# PROBLEM REQUIREMENTS
With the pictures left out, restate exactly the part below that opens with the line containing "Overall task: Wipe" and closes with the line containing "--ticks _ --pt".

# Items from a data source
● ● ● ● ● ● ●
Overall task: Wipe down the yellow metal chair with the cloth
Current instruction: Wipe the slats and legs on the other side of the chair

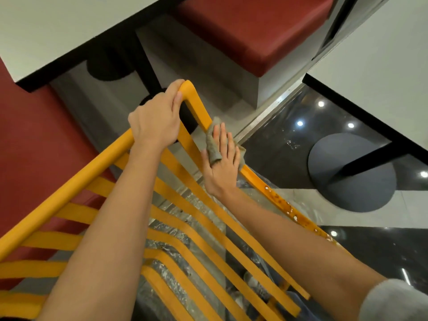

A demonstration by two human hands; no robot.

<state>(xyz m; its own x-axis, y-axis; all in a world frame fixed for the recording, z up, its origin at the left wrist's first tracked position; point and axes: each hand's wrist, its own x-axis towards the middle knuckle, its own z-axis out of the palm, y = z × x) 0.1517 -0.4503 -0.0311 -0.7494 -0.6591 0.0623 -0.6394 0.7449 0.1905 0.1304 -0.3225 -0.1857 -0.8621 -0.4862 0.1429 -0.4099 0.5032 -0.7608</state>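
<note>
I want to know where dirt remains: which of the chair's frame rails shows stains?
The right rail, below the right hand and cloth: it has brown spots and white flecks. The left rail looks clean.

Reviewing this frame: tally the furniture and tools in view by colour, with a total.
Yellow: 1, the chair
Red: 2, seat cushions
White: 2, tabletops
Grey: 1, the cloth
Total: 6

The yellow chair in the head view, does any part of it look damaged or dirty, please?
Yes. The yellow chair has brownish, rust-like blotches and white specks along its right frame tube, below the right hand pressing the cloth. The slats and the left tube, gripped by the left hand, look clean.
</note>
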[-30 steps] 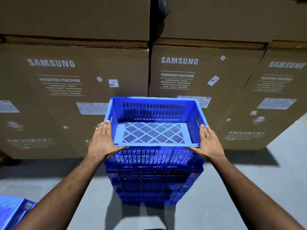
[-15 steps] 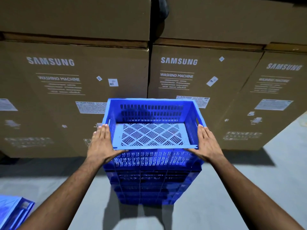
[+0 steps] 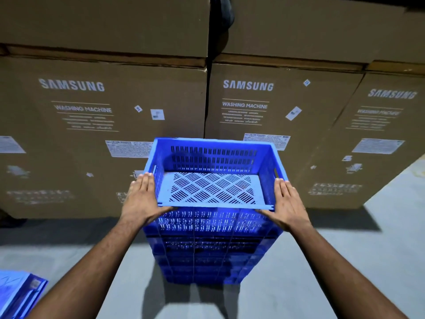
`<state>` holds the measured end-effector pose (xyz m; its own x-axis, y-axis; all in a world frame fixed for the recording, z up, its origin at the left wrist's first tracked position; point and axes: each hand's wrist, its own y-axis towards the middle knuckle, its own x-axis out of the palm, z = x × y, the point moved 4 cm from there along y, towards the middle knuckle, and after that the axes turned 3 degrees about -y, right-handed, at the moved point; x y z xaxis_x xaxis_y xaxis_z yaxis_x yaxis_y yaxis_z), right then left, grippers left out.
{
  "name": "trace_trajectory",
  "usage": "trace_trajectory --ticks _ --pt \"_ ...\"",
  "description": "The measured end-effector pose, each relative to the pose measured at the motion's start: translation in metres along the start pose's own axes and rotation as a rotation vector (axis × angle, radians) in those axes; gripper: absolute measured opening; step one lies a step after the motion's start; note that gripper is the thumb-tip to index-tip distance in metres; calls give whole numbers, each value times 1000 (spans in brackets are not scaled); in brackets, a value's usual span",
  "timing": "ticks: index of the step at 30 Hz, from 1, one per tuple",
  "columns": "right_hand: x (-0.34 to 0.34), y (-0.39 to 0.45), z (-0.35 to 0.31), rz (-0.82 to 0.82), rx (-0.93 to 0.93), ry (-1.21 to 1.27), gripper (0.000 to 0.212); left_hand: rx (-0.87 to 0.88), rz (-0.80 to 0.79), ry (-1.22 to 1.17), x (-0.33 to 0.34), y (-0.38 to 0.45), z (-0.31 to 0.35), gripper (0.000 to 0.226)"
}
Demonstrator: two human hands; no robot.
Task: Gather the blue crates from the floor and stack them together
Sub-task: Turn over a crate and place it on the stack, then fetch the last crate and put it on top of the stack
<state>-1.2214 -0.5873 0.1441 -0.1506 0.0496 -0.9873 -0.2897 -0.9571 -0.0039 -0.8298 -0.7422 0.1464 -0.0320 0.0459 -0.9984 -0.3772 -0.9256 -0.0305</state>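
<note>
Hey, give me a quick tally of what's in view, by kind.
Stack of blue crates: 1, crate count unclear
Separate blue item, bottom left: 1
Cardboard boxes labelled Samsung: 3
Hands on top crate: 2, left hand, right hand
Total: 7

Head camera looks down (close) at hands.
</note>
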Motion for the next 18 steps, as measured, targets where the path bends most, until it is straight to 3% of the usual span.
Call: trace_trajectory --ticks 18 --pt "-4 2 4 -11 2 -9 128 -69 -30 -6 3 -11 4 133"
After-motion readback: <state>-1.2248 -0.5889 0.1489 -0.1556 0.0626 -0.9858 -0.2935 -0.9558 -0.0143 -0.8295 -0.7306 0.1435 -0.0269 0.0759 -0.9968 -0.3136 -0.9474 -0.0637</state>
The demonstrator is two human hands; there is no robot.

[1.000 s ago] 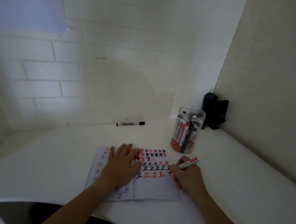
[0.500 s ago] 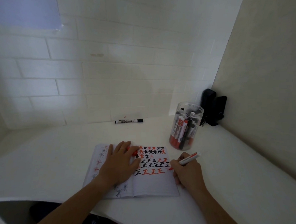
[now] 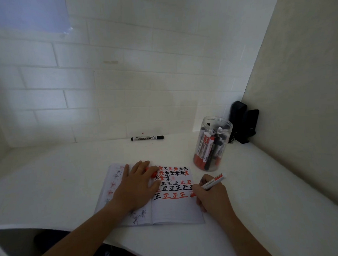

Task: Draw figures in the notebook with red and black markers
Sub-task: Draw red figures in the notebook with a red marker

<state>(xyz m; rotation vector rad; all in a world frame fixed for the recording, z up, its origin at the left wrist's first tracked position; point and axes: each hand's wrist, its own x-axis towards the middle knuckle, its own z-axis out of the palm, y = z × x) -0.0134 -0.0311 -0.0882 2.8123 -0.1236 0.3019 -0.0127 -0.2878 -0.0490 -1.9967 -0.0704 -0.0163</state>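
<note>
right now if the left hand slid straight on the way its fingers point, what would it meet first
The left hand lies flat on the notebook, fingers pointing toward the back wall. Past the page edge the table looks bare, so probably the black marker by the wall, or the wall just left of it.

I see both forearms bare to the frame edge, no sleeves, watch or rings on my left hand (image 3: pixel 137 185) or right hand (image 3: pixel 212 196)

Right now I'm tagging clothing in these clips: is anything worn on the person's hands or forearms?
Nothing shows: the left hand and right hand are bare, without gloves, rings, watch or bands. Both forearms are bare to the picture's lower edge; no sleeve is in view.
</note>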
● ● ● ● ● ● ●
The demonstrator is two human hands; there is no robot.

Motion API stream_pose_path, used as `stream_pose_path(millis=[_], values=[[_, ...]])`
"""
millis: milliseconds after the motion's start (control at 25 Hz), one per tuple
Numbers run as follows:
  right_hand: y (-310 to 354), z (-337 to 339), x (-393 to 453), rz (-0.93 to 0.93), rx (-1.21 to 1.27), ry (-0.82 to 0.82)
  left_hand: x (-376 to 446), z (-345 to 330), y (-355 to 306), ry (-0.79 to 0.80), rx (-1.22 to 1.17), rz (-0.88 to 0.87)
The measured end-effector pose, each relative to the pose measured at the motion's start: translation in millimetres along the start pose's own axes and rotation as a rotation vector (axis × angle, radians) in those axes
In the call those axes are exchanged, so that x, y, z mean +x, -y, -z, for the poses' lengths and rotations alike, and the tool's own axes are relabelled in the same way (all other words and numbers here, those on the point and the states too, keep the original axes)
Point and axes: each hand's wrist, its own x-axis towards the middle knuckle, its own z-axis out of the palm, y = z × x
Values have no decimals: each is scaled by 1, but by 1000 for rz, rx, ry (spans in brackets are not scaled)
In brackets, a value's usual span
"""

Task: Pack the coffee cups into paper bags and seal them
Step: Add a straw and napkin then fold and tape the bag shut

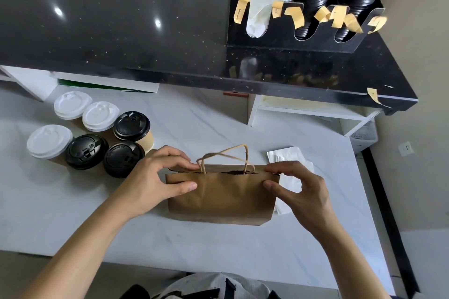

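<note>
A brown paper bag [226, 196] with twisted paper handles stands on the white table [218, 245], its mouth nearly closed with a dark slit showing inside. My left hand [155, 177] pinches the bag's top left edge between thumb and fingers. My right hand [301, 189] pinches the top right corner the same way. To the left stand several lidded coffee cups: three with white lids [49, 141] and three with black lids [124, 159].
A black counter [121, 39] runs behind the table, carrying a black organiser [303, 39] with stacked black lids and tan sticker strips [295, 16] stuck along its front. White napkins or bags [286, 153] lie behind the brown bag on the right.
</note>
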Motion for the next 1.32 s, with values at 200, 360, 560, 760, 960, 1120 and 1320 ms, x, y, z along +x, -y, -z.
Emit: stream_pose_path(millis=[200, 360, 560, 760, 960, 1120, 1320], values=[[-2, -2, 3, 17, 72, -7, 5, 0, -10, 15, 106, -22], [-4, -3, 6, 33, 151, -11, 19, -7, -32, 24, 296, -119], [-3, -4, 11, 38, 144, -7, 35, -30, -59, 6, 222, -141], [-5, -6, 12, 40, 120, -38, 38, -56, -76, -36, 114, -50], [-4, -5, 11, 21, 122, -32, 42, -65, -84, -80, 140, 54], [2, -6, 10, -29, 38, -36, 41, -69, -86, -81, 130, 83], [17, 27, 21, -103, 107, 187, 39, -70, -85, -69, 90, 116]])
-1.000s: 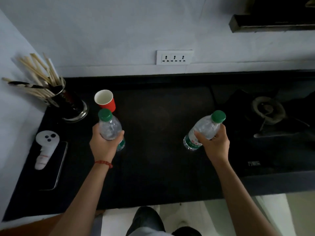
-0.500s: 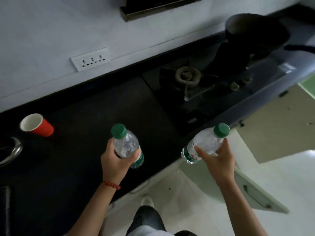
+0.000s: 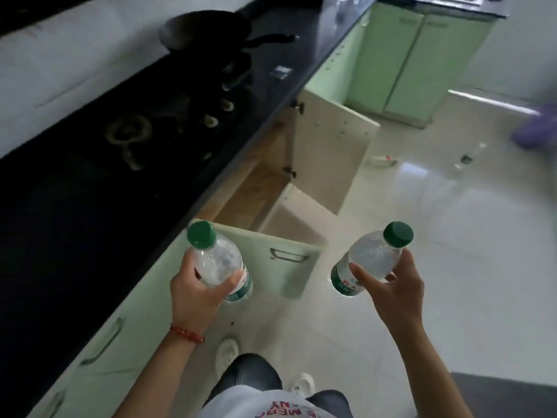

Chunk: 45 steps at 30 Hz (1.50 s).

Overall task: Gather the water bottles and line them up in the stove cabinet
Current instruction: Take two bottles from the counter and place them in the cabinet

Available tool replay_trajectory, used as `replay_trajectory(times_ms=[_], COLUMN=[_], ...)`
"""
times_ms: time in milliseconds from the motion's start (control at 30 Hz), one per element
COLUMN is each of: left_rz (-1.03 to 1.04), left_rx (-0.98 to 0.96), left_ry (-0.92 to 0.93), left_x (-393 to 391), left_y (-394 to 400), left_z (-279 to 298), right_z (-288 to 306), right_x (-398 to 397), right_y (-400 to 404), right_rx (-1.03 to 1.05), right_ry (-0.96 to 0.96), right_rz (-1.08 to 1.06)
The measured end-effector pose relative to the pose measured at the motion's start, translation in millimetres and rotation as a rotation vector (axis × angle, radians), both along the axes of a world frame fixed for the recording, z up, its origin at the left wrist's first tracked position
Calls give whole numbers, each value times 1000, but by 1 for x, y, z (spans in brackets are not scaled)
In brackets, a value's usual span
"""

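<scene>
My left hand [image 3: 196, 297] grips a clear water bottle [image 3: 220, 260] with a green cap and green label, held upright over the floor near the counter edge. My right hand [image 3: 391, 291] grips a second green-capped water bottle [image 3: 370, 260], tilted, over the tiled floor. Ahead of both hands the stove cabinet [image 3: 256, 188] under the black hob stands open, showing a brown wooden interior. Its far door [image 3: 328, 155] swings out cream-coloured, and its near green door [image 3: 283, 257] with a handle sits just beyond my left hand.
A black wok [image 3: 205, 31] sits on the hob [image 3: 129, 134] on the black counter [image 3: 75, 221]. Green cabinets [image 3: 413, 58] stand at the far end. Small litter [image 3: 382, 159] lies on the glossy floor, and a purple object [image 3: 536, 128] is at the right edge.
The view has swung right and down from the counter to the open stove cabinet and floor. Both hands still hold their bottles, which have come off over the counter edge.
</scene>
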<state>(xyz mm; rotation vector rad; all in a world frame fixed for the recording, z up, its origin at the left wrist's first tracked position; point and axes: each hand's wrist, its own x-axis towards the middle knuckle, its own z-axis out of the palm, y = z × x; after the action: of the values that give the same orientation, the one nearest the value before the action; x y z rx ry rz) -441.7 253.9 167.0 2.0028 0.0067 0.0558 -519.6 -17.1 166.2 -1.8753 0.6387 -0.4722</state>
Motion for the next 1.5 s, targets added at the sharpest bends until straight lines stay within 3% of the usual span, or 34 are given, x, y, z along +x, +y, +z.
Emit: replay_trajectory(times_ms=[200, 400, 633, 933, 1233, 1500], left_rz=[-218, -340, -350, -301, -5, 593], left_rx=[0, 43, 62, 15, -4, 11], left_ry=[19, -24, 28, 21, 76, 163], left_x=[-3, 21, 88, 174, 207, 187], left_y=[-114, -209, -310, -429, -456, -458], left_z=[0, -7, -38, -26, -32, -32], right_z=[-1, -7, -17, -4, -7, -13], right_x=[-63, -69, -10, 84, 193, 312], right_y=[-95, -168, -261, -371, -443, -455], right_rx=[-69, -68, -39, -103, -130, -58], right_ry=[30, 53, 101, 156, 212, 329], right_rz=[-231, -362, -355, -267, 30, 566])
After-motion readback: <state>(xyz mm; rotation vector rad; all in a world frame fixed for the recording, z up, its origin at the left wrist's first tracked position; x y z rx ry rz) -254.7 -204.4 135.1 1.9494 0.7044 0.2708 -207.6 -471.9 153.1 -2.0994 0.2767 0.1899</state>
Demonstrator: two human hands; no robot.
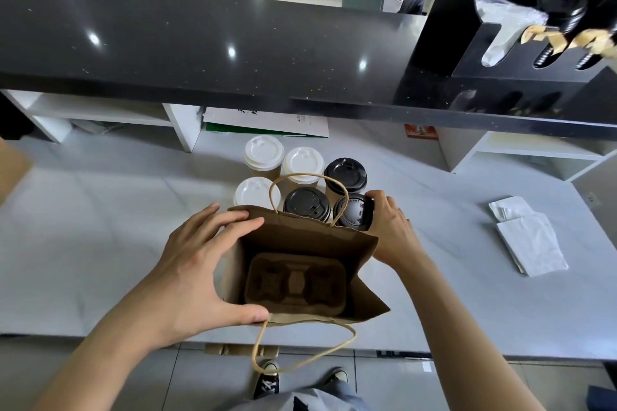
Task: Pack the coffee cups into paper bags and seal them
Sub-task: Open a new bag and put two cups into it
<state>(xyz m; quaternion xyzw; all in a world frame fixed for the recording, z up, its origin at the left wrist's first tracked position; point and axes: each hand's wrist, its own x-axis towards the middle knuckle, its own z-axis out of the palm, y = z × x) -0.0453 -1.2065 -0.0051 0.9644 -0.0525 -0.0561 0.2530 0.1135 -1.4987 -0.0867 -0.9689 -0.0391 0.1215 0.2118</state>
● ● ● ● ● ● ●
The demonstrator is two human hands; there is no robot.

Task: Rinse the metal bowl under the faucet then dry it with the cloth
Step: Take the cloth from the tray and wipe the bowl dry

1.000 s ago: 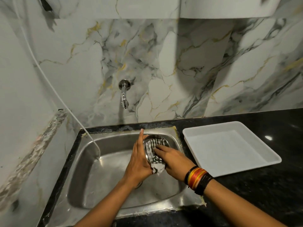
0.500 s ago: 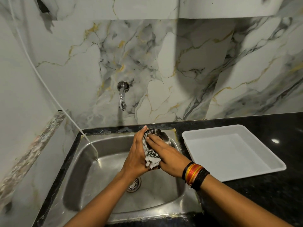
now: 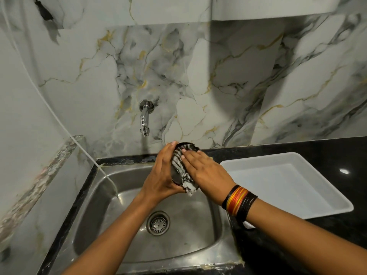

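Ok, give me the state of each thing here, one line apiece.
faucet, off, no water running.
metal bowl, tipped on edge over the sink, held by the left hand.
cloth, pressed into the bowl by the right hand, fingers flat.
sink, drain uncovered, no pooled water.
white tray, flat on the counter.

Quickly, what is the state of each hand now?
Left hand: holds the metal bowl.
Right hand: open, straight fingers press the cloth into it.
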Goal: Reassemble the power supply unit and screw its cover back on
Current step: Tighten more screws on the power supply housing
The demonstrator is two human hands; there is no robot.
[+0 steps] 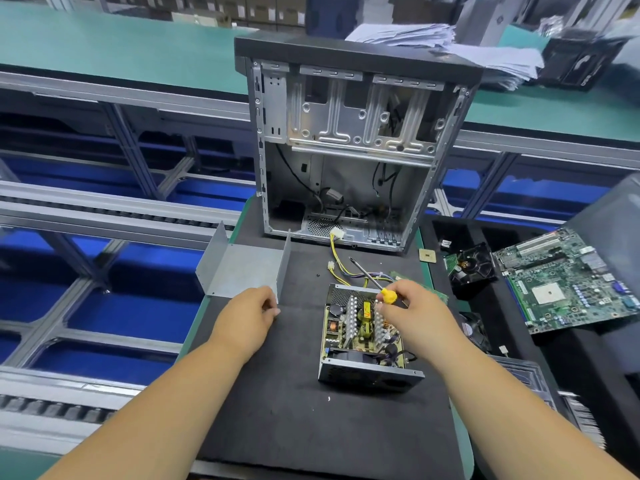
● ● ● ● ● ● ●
# RESPONSE BOX
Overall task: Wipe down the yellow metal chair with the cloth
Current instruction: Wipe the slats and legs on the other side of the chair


A demonstration by two human hands; no robot.

<state>(xyz m; its own x-axis, y-axis; all in a world frame fixed for the recording, z up, its origin at the left wrist's first tracked position; point and axes: each hand's wrist, its own x-axis towards the middle knuckle, its own z-axis out of the palm, y = z × x) 0.1517 -0.4503 -0.0311 -0.7494 -0.6591 0.0623 -0.6394 0.7449 0.1905 0.1304 -0.3225 -0.1857 -0.8621 -0.4862 0.1429 -0.4099 0.5032 -0.7608</state>
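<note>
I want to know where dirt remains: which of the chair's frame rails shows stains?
The right rail, below the right hand and cloth: it has brown spots and white flecks. The left rail looks clean.

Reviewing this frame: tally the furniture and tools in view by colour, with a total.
Yellow: 1, the chair
Red: 2, seat cushions
White: 2, tabletops
Grey: 1, the cloth
Total: 6

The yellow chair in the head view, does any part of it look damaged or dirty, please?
Yes. The yellow chair has brownish, rust-like blotches and white specks along its right frame tube, below the right hand pressing the cloth. The slats and the left tube, gripped by the left hand, look clean.
</note>
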[-30 steps] 
[-15 steps] 
[+0 steps] 
`<state>` holds the measured end-effector pose (xyz m; its own x-axis, y-axis; all in a world frame fixed for the recording, z up, its origin at the left wrist's first tracked position; point and axes: each hand's wrist, its own y-axis towards the middle knuckle, its own x-axis out of the palm, z = x × y, the point moved 4 cm from there along y, towards the middle knuckle, and after that the axes turned 3 degrees about -y, right-handed, at the moved point; x y z xaxis_x xaxis_y xaxis_z yaxis_x yaxis_y yaxis_z), right then left, grippers left out.
{
  "name": "trace_trajectory",
  "usage": "trace_trajectory --ticks _ --pt \"_ ...\"",

No additional answer is needed.